TENNCRIMAPPMay 14, 2019No. W2018-00442-CCA-R3-CD

Case Details

Judge(s)
Judge J. Ross Dyer
Status
Published
Procedural Posture
appeal

Related Laws

No specific laws identified for this ruling.

Excerpt

A Hardin County jury convicted the defendant of two counts of unlawful possession of a firearm (counts 1 and 2), possession of a Schedule II controlled substance with intent to sell or deliver (count 3), possession of unlawful drug paraphernalia (count 4), and possession of a firearm during the commission of a dangerous felony (count 5). On appeal, the defendant challenges the sufficiency of the evidence supporting his convictions in counts 3 and 5 and asserts the trial court erred in failing to instruct the jury on the inference of casual exchange pursuant to Tennessee Code Annotated section 39-17-419. Upon our review of the record, we conclude sufficient evidence exists to support the defendant's convictions and the defendant failed to preserve the jury instruction issue for appeal. In reviewing the sentencing determinations of the trial court, however, we note several errors in the completion of the judgment forms for counts 1, 2, 3, and 4. Specifically, there are clerical errors in the felony classifications as marked in counts 1, 2, and 3 (in count 1, the trial court incorrectly classified the conviction as a Class C felony rather than a Class B felony in count 2, the trial court incorrectly classified the conviction as a Class E felony rather than a Class C felony and in count 3, the trial court incorrectly classified the conviction as a Class C felony rather than a Class B felony). Additionally, in merging the defendant's convictions in counts 1 and 2, the trial court failed to impose a sentence for the merged conviction of count 2. Finally, in count 4, the trial court incorrectly sentenced the defendant for a misdemeanor conviction rather than the felony for which he was found guilty, warranting a new sentencing hearing on the same. Consequently, we remand the case to the trial court for sentencing as to counts 2 and 4 and the entry of corrected and completed judgment forms as to counts 1, 2, 3, and 4.

What This Ruling Means

This case involves a criminal prosecution, not an employment law dispute. Jonathan Alexander was charged with multiple criminal offenses including illegal firearm possession, drug possession with intent to distribute, drug paraphernalia possession, and using a firearm during a dangerous felony.
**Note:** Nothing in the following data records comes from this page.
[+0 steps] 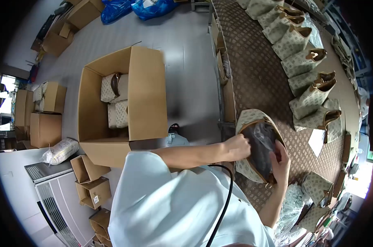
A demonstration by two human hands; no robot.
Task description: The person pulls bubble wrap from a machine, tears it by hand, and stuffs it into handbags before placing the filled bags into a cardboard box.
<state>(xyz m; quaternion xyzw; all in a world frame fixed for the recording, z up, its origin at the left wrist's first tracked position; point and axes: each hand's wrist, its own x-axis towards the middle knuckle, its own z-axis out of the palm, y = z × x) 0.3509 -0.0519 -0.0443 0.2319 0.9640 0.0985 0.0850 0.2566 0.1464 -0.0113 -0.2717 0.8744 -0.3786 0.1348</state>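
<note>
An open patterned handbag (246, 168) with brown trim and a dark lining lies on the patterned table cover. Clear plastic (264, 138) shows inside its mouth. My left hand (237, 148) is closed in a fist at the near-left rim, its fingertips turned out of sight against the bag. At the opposite rim, my right hand (281, 162) holds the bag's edge, thumb and fingers bent over the opening. A small metal ring hangs at the bag's lower end beside my right wrist.
Similar bags (292, 41) stand in a row along the table (256, 61). A white sheet (317, 142) lies near them, with crumpled plastic (291, 206) nearer me. Left of the table, a large open carton (147, 94) holds patterned bags (121, 113). Smaller boxes (46, 129) stand farther left.
</note>
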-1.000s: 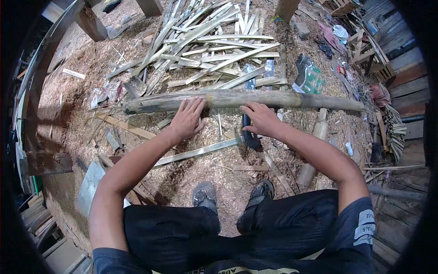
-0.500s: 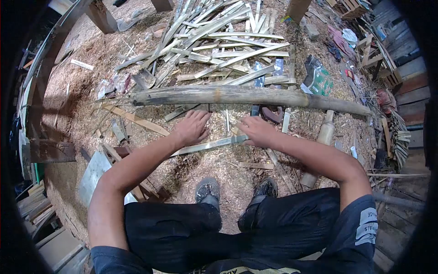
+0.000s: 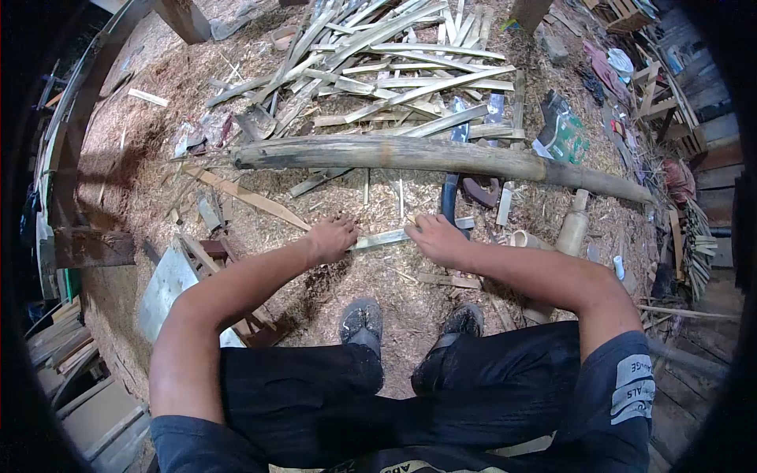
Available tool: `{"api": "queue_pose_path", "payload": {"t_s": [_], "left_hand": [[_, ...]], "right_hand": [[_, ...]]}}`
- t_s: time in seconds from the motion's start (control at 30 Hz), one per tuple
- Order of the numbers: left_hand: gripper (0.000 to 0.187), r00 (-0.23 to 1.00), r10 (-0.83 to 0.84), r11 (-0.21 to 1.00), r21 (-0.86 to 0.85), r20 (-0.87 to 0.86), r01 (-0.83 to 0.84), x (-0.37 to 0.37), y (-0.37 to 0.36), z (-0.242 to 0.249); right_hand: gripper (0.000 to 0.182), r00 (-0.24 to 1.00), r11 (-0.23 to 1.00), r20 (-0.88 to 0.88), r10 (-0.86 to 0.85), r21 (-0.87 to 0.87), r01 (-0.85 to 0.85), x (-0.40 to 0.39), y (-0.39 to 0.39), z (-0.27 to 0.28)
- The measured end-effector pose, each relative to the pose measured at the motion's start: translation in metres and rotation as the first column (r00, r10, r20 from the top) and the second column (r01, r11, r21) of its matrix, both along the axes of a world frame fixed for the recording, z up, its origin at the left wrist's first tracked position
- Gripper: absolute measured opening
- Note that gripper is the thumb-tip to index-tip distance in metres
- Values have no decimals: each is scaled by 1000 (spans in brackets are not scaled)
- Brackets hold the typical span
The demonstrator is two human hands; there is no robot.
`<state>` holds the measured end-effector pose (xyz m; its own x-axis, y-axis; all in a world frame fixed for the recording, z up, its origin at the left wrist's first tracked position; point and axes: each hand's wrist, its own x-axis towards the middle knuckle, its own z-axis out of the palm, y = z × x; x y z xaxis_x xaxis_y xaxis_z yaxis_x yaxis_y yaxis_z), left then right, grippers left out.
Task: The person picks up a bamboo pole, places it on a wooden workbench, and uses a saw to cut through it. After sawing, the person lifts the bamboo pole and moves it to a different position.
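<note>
1. A pale, flat bamboo strip [image 3: 380,239] spanned between your hands, mid-way across the tan, shavings-covered ground [image 3: 410,339].
2. Your left hand [image 3: 333,238], part-curled, met it; grip unclear.
3. Your right hand [image 3: 441,240], similarly curled, covered it; grip likewise hidden.

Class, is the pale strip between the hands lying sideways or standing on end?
Sideways: the pale strip runs lengthwise from the left hand to the right hand. Cannot tell whether it is lifted.
</note>
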<state>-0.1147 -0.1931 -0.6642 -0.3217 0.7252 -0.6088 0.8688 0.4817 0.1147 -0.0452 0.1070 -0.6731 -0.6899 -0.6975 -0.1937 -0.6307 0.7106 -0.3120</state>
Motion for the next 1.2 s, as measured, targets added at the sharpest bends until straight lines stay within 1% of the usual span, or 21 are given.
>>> {"api": "queue_pose_path", "payload": {"t_s": [0.07,0.23,0.3,0.33,0.43,0.47,0.5,0.57,0.6,0.67,0.7,0.77,0.83,0.9,0.93,0.97,1.0,1.03,1.07,1.13,1.2], "left_hand": [[47,983,171,984,-66,68,-167,7,3,2],[39,896,345,938,-127,281,-322,3,1,27],[33,941,290,835,435,171,-337,2,-28,7],[27,960,274,783,565,61,-259,1,-33,12],[21,935,329,783,515,134,-349,-20,-36,29],[22,875,479,779,425,72,-462,-23,-30,39],[22,876,478,779,426,72,-460,-27,-28,50],[31,901,434,808,449,-14,-382,-39,-25,64],[34,902,426,800,493,-66,-341,-44,-25,65],[36,907,408,832,453,-109,-320,-55,-23,81],[37,911,387,863,405,-146,-302,-60,-23,84],[38,905,393,852,435,-165,-291,-71,-28,90],[39,900,344,857,481,-268,-184,-82,-34,98],[35,885,358,868,454,-297,-199,-93,-38,104],[32,865,378,804,579,-329,-132,-100,-45,98],[31,844,402,719,693,-354,-52,-107,-52,93],[26,827,453,737,663,-333,-136,-109,-57,96],[29,816,500,660,738,-291,-142,-111,-58,96],[26,814,529,679,694,-239,-237,-113,-60,97],[27,810,555,696,640,-191,-326,-111,-62,99],[31,833,402,785,611,-380,-100,-108,-64,89]], "right_hand": [[35,998,998,1,-55,31,55,-3,-5,3],[34,996,999,87,-13,54,8,-19,6,-7],[31,998,998,44,-33,-59,36,-22,10,-6],[28,989,996,127,-77,-38,82,-24,9,6],[25,980,975,147,-136,-156,158,-23,4,8],[28,978,968,168,-125,-195,157,-26,5,-1],[28,978,968,167,-127,-195,158,-27,5,-9],[28,954,855,256,-156,-448,260,-29,5,-18],[28,955,856,252,-157,-447,259,-29,2,-11],[29,837,784,494,-233,-414,463,-32,-9,12],[29,837,784,494,-234,-414,463,-30,-14,15],[33,915,748,306,-262,-535,393,-28,-27,20],[38,880,750,391,-268,-489,446,-32,-41,29],[39,804,682,518,-291,-478,554,-34,-55,43],[39,806,619,483,-342,-529,580,-34,-62,46],[39,802,617,481,-354,-524,587,-38,-67,46],[39,861,636,340,-378,-580,509,-47,-68,44],[39,899,660,191,-395,-622,422,-58,-68,50],[40,876,705,274,-396,-521,481,-68,-63,58],[41,879,748,209,-429,-464,475,-87,-49,54],[42,890,830,170,-423,-323,455,-108,-24,53]]}}
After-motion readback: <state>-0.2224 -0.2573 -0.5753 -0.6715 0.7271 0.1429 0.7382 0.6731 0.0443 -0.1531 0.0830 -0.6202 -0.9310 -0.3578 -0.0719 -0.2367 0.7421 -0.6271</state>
A jury in Hardin County convicted him on all charges. Alexander appealed his convictions, arguing there wasn't enough evidence to support the drug distribution and firearm-during-felony charges. He also claimed the trial court made an error, though the excerpt cuts off before explaining what that error was. The appeals court sent the case back to the lower court for further proceedings. **This case doesn't apply to workers or employment issues.** Despite being categorized as "employment law," this is actually a criminal case about drug and weapons charges. Workers looking for information about employment rights, workplace protections, or job-related legal issues should focus on cases that actually involve employer-employee disputes, such as wage theft, discrimination, wrongful termination, or workplace safety violations. This criminal case wouldn't provide any guidance for employment-related situations.

This summary was generated to explain the ruling in plain English and is not legal advice.